Given the extraordinary vigour found by Soldatino, who has begun to brilliantly win all the races in which he competes, the cronies decide that Mandrake will replace, in the imminent Grand Prix of the Aces of Tor di Valle, the unbeatable Jean-Louis Rossini, driver of the only true rival of De Marchis' horse, Bernadette, to slow it down and win by betting on Soldatino, whose stake is still very high. In this way, De Marchis also has the opportunity to triumph over the eternal rival Conte Dallara, owner of Bernadette, who given the rise of Soldatino has decided to bet on the sure win, since Rossini has never lost a race. The first part of the plan succeeds perfectly, with Mandrake ready to do anything to lose, and Pomata who, disguised as a police commissioner, kidnaps Rossini making him believe he is at the centre of a plot, taking him to a farmhouse outside the city.

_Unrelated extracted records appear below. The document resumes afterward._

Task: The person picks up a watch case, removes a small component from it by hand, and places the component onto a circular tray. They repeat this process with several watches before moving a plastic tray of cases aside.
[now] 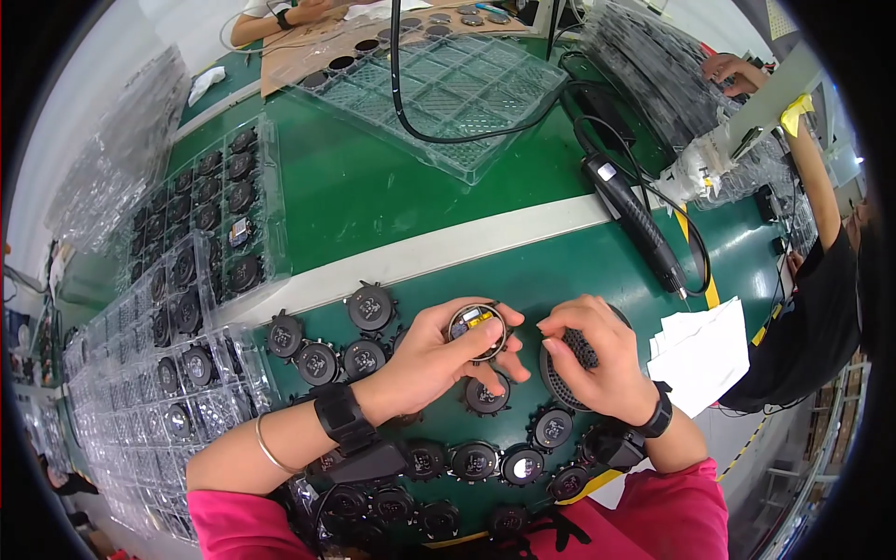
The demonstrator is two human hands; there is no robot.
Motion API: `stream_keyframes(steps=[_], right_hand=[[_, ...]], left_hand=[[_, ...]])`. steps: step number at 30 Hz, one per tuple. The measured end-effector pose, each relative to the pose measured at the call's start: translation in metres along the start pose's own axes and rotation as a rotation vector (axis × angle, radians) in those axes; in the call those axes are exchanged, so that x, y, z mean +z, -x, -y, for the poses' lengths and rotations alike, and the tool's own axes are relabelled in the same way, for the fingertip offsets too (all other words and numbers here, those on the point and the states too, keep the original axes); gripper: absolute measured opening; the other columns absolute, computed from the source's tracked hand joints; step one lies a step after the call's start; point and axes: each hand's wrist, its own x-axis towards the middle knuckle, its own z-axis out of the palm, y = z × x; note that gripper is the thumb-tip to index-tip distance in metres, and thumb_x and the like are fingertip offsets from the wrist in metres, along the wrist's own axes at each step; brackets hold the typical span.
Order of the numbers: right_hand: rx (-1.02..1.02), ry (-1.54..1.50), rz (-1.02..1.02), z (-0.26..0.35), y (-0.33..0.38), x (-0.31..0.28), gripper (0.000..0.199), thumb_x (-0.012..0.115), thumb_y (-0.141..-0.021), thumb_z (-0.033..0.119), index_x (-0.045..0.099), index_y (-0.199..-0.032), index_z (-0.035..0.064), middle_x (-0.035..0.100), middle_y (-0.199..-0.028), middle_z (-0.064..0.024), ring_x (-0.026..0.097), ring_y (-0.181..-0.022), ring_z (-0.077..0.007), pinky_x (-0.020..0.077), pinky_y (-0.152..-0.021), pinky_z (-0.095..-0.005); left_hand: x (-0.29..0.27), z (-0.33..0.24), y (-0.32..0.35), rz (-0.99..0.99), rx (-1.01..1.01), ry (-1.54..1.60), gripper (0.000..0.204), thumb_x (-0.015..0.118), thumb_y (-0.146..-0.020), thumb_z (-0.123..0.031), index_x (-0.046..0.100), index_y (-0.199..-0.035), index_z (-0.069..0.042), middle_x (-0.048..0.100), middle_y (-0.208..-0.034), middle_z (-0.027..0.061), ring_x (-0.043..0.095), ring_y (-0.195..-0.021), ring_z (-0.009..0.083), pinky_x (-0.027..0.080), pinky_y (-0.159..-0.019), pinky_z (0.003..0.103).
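Observation:
In my left hand (439,347) is an open round watch case (477,330) with a metal rim; yellow and dark electronic parts show inside it. The thumb lies over its edge while the other fingers support it from below. My right hand (605,366) is just to the right, fingers curled and thumb and fingertips pinched together. Whatever they pinch, if anything, is too small to tell. Under that hand sits a round black dish (558,387) with a dotted surface, partly covered by it. Several black round watch bodies (474,460) lie around and below both hands.
A black electric screwdriver (637,222) with a cable lies at the right, near white papers (702,350). Clear trays (273,177) of watch bodies fill the left side. Another clear tray (457,79) lies at the back. Co-workers' hands (735,72) show at the far edges.

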Motion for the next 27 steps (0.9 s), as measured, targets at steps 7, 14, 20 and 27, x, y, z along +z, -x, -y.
stream_keyframes(steps=[7,14,20,27], right_hand=[[0.005,0.017,-0.017,-0.001,0.005,-0.004,0.022,0.063,-0.077,-0.006,0.059,-0.097,0.0024,0.063,-0.089,-0.0114,0.060,-0.078,-0.0265,0.0478,-0.072,-0.0345],[0.022,-0.059,-0.062,-0.004,0.000,0.001,0.023,0.064,-0.077,-0.006,0.059,-0.098,0.0022,0.062,-0.089,-0.0125,0.061,-0.078,-0.0264,0.0483,-0.073,-0.0342],[0.026,-0.128,0.030,0.004,0.003,0.001,0.028,0.067,-0.076,-0.005,0.059,-0.102,0.0017,0.061,-0.094,-0.0133,0.061,-0.078,-0.0246,0.0495,-0.071,-0.0326],[0.116,-0.153,0.024,0.002,0.005,0.003,0.028,0.068,-0.075,-0.008,0.061,-0.101,0.0008,0.061,-0.096,-0.0124,0.061,-0.077,-0.0203,0.0507,-0.067,-0.0293]], left_hand=[[0.007,-0.002,-0.001,0.065,0.019,-0.117,0.036,0.053,-0.099,-0.022,0.048,-0.125,0.002,0.058,-0.107,0.0104,0.064,-0.092,0.0216,0.054,-0.073,0.028],[0.001,0.012,-0.004,0.129,0.207,-0.585,0.044,0.055,-0.097,-0.015,0.041,-0.136,0.000,0.048,-0.125,0.0092,0.048,-0.119,0.0174,0.043,-0.096,0.029],[0.010,0.020,-0.001,0.062,0.192,-0.352,0.059,0.061,-0.088,0.002,0.036,-0.141,-0.004,0.041,-0.136,0.0092,0.049,-0.117,0.0182,0.044,-0.094,0.030],[0.010,0.020,0.001,0.138,0.197,-0.266,0.071,0.066,-0.082,0.008,0.031,-0.142,-0.003,0.037,-0.143,0.0101,0.040,-0.131,0.0194,0.039,-0.105,0.034]])
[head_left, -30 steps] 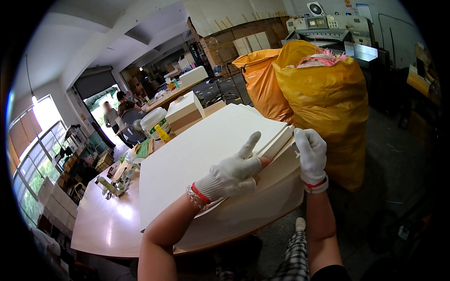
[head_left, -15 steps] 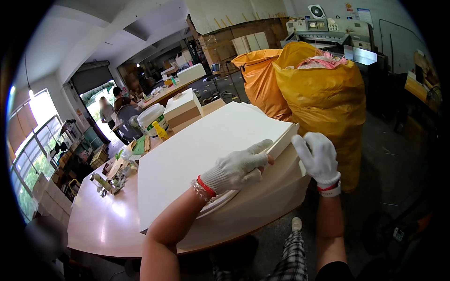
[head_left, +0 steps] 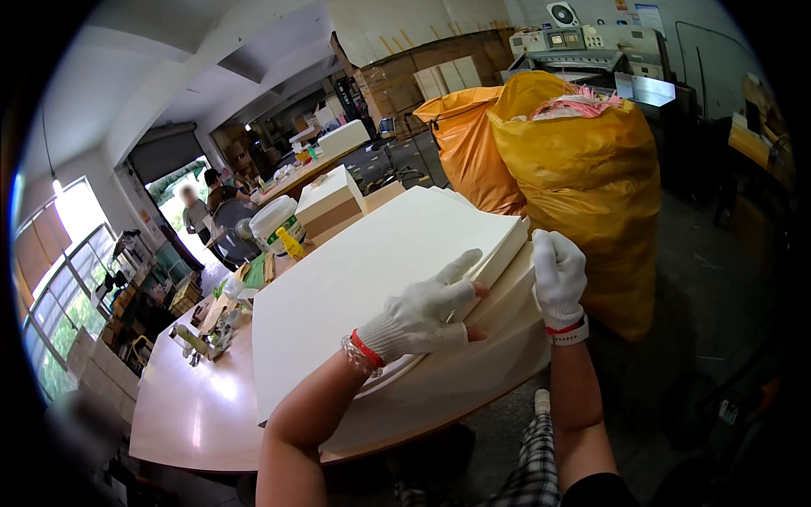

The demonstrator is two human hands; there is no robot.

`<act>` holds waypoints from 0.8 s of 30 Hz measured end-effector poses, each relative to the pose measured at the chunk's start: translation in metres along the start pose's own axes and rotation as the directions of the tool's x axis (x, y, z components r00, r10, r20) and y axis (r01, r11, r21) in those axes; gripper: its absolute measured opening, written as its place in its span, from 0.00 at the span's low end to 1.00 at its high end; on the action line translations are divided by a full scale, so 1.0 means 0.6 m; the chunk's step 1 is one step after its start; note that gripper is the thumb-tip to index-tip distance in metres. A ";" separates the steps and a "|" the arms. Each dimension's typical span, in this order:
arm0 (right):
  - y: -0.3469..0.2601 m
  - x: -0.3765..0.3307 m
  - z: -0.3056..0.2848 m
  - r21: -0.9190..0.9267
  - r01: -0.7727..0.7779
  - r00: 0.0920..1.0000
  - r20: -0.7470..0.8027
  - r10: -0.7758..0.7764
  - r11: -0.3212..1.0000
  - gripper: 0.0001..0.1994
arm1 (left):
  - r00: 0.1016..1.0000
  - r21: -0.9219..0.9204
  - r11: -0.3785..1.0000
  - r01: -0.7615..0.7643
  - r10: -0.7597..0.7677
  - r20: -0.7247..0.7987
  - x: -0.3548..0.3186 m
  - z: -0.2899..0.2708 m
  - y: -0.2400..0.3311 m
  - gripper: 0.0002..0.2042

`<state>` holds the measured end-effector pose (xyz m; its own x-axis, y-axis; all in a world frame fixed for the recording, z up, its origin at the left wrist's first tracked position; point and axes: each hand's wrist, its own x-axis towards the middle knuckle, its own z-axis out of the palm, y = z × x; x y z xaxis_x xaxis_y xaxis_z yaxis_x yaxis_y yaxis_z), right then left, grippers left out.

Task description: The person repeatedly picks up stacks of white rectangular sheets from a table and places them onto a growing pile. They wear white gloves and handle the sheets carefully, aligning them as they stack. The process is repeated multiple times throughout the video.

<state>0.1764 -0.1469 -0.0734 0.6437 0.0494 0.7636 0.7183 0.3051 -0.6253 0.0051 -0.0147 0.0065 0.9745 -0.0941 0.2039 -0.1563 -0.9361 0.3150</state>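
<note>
While the left hand [head_left: 422, 313] touches white sheets [head_left: 372, 262], right hand [head_left: 559, 275] curls nearby

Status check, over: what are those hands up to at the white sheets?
Left hand on white sheets. Right hand curled by their right edge. Grips unclear. Yellow sack just beyond right hand.

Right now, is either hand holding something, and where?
The left hand seems to hold upper papers by their near edge; the right hand, I can't tell.
</note>
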 end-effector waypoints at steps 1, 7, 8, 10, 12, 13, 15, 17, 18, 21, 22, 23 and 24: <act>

Shortly before the race, the former driver of Soldatino, Stelvio Mazza, fed up with the lawyer de Marchis who does not decide to pay his arrears, refuses to drive the horse, and in his place is self-candid Pomata, who is a former jockey with a regular license. The race starts and everything seems to go in the right direction until Mandrake, taken by the impetus of the competition and trying not to make the farce evident, forgets to lose and leads Bernadette closer and closer to Soldatino, who is in the first position; after a head-to-head between Mandrake and Pomata, Bernadette manages to get the better, being led to victory by Mandrake, arousing the ire of friends and lawyer.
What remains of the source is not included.